The plaintiff claims under an accident insurance policy for weekly payments under the accident indemnity clause of his policy. The injury of which he complains was caused by his effort on one or both of two several occasions to lift or move an iron hinged plate or a stone covering manholes in a sewer, the route of which he was endeavoring to locate as one of the district surveyors of the city of Philadelphia. The means employed by him were ordinary and in no sense exceptional. There was no accident from unforeseen external cause. In the effort to lift the iron plate with ring attached thereto, he laid prone upon the earth face downwards and lifted with his hands. In the second case, the effort to lift the stone covering was by the use of a pick placed under it and an outward thrust against the handle. The injury which resulted — whether from the effort to lift the iron plate or that which occurred a day or two after-wards to lift the stone covering does not appear — was a hemmorrhage from the lungs, attributed by the medical experts to a strain upon the blood vessels in the lungs caused by one or both efforts hereinbefore referred to and the circumstances under which they were made. In the sense that the result of the efforts made by the plaintiff was unforeseen by him, it might be called accidental, and if there were nothing else in the case, it might be that, under the authority of U. S.' Mutual Accident Association v. Barry, 131 U. S. 100, the question might have been properly submitted to a jury.

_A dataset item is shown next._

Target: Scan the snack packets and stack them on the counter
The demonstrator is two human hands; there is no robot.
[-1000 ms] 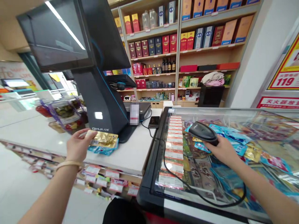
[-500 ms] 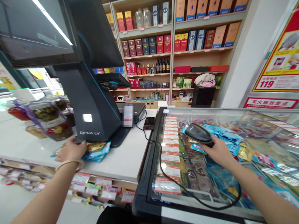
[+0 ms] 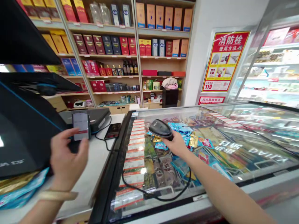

In the policy, however, under which the plaintiff seeks to recover, the following condition is set forth, subject to which he must, of course, be held to make his claim: “ 1. The insurance under this certificate shall not extend to or cover disappearances or injuries of which there is no visible mark on the body of the insured, nor extend to or cover accidental injuries or death resulting from or caused directly or indirectly, wholly or in part by hernia, fits, vertigo, somnambulism or disease in any form, poison in any form or manner, contact with any poisonous substances, inhaling gas, surgical-operations or medical treatment, duelling, fighting or wrestling, war or riot, lifting or overexertion,” etc. Admitting, for the sake of the argument, that the result of the plaintiff’s efforts to raise the objects upon which he exerted his strength was an accident, although not caused by unforeseen, external means, it was unquestionably due to lifting or overexertion, and accidents arising from such a cause are expressly excepted from the operation of the certificate or policy under which he claims. Accepting the ingenious distinction made by the plaintiff’s counsel that the effort to raise the stone was not by lifting but by an effort of strength exerted horizontally against the handle of the pick, the effort was to lift the stone and, whether the unlooked for and untoward result was occasioned by the effort to lift the iron plate, which was the direct exertion of his strength from above upon the plate below, or the subsequent effort to raise the stone in the manner indicated, it must have been occasioned either by lifting or overexertion. That must be considered an overexertion which causes a result such as was the unfortunate consequence of the plaintiff’s act or acts. The question is not what would be an overexertion on the part of a man of greater strength than the plaintiff or of a man of average strength, but what was an overexertion on the part of the plaintiff in the condition in which he was at the time the so-called accident happened. The result itself is the evidence of the overexertion, for the means employed by him were not extraordinary or unusual and were not deemed by the plaintiff himself unsuited to his physical condition.

Viewing the case from any point of view, we cannot see that, under the provisions of the certificate or policy upon which a recovery was sought, there was anything to be submitted to the jury. The nonsuit was properly entered and the failure to' remove it, upon application, was not error.

Judgment affirmed.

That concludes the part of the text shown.